Work instructions » Find the line with "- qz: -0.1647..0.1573" in the entries below, then reproduce it and every line after it down to and including the line with "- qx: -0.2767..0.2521", exactly.
*** Opening Input ***
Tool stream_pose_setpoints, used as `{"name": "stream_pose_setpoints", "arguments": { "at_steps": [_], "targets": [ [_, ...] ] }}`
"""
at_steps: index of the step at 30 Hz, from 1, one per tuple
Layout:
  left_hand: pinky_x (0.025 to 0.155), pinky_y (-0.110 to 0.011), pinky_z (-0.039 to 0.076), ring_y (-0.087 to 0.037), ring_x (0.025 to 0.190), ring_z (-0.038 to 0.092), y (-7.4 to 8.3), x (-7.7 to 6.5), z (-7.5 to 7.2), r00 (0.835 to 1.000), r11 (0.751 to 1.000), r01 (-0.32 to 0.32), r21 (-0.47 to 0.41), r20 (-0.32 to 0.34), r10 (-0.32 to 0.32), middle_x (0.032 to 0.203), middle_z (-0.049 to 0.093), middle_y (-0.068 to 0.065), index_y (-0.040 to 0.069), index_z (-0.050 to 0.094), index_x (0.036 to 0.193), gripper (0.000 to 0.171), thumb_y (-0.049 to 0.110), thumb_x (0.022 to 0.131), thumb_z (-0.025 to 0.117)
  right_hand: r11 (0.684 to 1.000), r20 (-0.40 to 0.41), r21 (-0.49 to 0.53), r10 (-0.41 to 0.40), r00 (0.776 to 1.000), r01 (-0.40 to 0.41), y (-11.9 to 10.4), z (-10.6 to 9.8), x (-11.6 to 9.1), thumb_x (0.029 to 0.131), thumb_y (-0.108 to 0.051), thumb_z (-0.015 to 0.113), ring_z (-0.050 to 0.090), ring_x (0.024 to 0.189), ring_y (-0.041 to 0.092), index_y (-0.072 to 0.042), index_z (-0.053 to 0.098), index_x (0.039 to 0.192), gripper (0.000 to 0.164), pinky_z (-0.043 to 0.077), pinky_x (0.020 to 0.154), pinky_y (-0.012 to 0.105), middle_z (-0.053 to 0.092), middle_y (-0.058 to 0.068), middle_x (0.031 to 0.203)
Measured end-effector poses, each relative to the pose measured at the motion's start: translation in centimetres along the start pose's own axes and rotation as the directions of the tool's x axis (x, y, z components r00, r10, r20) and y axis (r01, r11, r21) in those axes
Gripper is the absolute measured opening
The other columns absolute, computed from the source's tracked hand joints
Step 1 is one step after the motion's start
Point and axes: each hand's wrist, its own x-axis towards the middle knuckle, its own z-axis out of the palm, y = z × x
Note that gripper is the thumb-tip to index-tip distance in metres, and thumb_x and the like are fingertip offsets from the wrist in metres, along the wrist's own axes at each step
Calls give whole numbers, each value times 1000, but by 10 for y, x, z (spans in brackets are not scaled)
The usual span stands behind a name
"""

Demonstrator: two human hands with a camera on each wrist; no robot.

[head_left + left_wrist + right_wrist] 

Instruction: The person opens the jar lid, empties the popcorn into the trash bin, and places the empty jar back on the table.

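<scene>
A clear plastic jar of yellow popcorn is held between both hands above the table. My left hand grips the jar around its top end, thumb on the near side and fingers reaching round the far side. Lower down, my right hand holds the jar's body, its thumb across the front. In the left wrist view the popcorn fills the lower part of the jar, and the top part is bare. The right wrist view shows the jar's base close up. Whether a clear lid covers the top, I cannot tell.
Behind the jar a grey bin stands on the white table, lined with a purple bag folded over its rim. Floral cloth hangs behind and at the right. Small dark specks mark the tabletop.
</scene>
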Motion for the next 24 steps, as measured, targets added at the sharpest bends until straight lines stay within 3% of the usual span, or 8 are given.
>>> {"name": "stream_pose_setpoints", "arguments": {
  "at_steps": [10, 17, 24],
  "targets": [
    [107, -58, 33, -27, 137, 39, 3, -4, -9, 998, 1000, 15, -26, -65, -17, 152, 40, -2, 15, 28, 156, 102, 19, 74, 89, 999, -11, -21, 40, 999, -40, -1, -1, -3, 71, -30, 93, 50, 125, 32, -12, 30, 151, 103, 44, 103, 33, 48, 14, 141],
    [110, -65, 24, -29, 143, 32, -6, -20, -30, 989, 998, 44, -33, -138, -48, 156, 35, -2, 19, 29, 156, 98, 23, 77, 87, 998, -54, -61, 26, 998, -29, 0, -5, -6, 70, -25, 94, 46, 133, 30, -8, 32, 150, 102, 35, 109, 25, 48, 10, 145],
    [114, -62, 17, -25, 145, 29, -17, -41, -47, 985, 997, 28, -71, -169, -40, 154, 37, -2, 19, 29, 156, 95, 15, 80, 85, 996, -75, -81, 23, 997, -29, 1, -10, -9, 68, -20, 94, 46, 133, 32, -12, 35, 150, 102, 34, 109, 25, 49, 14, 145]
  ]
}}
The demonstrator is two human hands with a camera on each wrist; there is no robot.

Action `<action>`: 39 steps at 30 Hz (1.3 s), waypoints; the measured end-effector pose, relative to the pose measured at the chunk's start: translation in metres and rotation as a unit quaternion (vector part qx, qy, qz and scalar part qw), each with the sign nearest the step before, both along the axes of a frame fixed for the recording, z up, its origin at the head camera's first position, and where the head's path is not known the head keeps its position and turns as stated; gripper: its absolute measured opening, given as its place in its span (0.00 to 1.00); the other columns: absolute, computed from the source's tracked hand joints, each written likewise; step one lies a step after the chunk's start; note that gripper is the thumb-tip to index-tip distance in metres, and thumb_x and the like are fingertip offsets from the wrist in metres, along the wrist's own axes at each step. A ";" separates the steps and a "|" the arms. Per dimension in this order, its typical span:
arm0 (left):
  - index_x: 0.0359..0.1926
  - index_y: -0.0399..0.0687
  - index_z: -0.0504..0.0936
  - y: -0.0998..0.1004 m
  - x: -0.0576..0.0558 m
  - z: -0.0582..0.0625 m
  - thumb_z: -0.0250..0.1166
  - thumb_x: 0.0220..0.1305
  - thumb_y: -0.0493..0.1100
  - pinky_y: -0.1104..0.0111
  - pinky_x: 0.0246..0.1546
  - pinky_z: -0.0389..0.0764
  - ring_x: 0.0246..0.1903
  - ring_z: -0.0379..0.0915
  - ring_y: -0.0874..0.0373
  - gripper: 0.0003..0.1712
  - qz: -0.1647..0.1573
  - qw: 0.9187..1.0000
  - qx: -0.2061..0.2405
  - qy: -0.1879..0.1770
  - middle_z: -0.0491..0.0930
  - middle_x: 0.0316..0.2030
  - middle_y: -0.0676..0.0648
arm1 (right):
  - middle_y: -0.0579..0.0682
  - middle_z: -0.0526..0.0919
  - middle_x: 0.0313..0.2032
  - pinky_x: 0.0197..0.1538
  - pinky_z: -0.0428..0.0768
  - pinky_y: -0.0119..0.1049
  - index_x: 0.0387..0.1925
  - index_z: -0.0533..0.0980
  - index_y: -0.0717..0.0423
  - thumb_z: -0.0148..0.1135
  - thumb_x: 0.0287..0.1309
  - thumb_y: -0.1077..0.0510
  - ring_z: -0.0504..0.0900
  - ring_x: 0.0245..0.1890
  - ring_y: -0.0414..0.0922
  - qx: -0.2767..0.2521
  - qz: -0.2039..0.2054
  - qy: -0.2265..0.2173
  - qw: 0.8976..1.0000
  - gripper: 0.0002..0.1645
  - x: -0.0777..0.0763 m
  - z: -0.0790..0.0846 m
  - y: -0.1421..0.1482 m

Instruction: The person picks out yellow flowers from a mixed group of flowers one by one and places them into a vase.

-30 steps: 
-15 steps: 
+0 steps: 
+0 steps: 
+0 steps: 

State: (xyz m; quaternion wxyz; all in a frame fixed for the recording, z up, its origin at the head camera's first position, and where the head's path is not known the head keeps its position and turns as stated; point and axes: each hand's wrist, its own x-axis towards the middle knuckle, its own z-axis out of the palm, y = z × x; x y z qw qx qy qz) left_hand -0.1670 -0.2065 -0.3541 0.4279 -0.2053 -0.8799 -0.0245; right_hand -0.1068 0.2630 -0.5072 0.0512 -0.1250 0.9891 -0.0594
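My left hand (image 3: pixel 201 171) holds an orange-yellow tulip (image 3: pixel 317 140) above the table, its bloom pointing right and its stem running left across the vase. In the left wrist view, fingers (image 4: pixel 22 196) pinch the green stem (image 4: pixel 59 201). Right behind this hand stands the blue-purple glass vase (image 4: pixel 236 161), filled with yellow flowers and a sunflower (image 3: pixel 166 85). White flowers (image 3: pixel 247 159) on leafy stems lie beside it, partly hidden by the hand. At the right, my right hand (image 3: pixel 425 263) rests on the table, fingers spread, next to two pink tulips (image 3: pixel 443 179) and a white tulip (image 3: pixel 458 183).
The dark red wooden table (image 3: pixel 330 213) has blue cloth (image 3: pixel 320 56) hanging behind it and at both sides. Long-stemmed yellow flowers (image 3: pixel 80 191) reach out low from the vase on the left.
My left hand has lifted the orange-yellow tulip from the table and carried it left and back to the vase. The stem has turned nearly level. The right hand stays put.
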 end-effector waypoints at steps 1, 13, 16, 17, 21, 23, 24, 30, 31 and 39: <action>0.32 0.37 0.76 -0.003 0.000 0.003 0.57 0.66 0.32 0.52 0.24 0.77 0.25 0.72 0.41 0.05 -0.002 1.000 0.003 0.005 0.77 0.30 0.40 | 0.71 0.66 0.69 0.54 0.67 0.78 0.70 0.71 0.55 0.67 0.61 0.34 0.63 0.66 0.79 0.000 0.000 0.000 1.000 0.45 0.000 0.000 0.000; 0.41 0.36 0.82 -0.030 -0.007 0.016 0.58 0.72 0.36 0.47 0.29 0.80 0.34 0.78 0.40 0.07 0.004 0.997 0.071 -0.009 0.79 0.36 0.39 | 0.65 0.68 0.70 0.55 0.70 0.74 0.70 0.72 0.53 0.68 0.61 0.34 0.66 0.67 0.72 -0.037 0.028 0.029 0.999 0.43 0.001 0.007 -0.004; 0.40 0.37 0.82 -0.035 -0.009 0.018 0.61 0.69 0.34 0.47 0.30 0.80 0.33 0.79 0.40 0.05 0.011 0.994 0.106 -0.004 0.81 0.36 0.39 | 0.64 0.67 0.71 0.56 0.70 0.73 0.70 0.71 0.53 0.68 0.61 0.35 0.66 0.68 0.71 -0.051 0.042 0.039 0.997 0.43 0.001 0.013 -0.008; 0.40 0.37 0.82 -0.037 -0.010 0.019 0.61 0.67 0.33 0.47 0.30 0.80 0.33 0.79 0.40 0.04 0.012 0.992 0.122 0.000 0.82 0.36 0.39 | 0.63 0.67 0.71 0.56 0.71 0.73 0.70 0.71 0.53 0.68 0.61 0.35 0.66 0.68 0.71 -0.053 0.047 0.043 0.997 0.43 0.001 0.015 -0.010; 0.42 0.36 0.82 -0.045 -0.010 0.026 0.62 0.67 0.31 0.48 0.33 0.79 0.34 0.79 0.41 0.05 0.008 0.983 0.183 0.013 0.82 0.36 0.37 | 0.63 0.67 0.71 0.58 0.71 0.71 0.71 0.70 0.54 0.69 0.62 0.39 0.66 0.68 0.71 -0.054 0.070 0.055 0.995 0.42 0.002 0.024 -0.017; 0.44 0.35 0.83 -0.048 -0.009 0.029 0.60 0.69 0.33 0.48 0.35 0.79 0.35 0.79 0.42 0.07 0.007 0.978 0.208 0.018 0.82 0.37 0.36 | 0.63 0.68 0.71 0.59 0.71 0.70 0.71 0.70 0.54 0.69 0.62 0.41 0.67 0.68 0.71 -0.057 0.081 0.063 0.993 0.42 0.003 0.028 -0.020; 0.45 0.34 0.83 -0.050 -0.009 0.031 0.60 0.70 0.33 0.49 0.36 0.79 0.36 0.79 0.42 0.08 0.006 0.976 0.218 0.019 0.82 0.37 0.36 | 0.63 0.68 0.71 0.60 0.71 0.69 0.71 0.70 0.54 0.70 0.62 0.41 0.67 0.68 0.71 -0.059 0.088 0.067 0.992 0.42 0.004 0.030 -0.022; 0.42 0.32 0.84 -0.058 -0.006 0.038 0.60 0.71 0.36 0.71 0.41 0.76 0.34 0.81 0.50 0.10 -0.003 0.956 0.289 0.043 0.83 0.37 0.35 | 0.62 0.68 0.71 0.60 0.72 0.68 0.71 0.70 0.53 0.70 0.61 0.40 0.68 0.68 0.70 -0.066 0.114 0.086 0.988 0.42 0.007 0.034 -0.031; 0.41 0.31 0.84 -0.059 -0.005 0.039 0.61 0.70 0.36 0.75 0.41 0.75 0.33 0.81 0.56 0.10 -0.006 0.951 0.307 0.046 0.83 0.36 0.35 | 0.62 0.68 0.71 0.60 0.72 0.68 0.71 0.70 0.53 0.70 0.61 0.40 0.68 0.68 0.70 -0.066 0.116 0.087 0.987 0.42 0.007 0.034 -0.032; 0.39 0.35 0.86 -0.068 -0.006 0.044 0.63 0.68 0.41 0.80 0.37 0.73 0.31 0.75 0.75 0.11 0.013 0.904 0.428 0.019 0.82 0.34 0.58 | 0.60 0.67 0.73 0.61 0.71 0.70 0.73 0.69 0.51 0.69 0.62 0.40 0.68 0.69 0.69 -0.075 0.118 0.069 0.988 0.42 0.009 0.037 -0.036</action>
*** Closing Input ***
Exercise result »
  - qz: -0.1647..0.1573
  - qw: 0.9187..1.0000
  - qx: -0.2061..0.2405
  - qy: -0.1879..0.1770
  - middle_z: -0.0491..0.0930
  - middle_x: 0.0316..0.2030
  - middle_y: -0.0676..0.0648
arm1 (right):
  - middle_y: -0.0579..0.0682
  - middle_z: -0.0526..0.0919
  - middle_x: 0.0313..0.2032
  - pinky_x: 0.0197..0.1538
  - pinky_z: -0.0428..0.0768
  - pinky_y: -0.0119..0.1049
  - index_x: 0.0387..0.1925
  - index_z: -0.0533..0.0980
  - index_y: -0.0717..0.0423
  - thumb_z: -0.0148..0.1135
  - thumb_x: 0.0287..0.1309
  - thumb_y: -0.1077..0.0510
  - ring_z: -0.0504..0.0900
  - ring_x: 0.0245..0.1890
  - ring_y: -0.0414..0.0922
  - qx: -0.2767..0.2521

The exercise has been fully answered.